The study results are meant to outline the manner in which gangs and criminal organizations are involved. That family members are indeed involved in the trafficking of their own relatives within the country is agreed upon among experts, citing previous validated studies. Michele Audette, president of the Native Women's Association of Canada based in Ottawa, recounted narratives heard from aboriginal parents themselves who have sold their own children for casual sex, to enable them to pay for their addictions.
"I listened to some families where, because of their addiction to drugs and drinking, every two weeks they were trafficking their own children. I was so shocked. It's a small number, but it's there. Because of that, we cannot stay quiet or deny this reality doesn't exist in our First Nations communities." A national task force on sex trafficking of girls and young women in Canada funded by The Canadian Women's Foundation has interviewed over 150 organizations, spoken with female survivors of sex trafficking.
Gangs and organized crime "are definitely at the helm of this enormous and serious issue that's happening right here in Canada. We haven't seen that there is an epidemic of families trafficking their daughters in Canada", said Sandra Diaz, member of the task force's team looking toward evaluating the results of the Public Safety research , "to get a sense of how big a percentage that is. There's an enormous need for more research. We don't have data. It doesn't exist in a way that is comprehensive and deep. So any research is good research."
It isn't, needless to say, only aboriginal women and girls who are jobbed out in this horrendously demeaning, de-humanizingly-abusive manner. Others within Canadian society become victims of the same atrocious fate. "One of the saddest cases I have seen was a young boy who was trafficked by his dad across Canada when he was eight years old for sexual services. The dad serviced his addictions from that", said Joy Smith, Manitoba MP who has worked on the human trafficking issue for over a decade.
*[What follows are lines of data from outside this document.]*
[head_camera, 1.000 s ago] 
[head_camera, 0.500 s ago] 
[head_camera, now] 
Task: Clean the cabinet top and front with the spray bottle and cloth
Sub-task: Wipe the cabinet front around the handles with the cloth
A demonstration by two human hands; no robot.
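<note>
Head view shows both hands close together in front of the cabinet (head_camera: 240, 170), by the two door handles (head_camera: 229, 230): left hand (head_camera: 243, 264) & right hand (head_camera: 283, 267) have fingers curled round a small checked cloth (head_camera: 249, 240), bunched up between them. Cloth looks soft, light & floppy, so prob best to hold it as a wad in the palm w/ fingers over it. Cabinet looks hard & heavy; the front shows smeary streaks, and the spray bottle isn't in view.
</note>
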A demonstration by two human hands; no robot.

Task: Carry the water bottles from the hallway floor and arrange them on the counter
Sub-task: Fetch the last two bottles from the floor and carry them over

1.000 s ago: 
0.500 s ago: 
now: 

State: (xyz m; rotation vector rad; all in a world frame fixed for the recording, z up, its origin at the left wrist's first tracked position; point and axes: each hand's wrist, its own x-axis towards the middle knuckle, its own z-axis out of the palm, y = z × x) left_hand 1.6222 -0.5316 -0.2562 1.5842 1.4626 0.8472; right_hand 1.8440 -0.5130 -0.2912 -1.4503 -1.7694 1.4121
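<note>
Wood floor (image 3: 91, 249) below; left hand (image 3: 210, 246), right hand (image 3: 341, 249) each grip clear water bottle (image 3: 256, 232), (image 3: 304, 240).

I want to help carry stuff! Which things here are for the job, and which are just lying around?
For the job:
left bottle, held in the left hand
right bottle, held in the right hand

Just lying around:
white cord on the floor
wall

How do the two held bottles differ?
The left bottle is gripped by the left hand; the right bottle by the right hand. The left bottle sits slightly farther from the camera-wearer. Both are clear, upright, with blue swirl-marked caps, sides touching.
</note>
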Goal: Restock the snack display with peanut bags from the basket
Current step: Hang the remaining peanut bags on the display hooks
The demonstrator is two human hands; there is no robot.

When Anette Sikka, a 2009 L.D candidate at University of Ottawa undertook a study of the trafficking in aboriginal women and girls in Canada, participants in her research explained that many girls' entry to the sex trade was facilitated through familial or peer relationships. They "spoke of sisters coercing or forcing younger siblings into the sex trade to make money", she explained. "Many older women are unable to survive through their sex trade earnings, and thus engage younger family members into the trade."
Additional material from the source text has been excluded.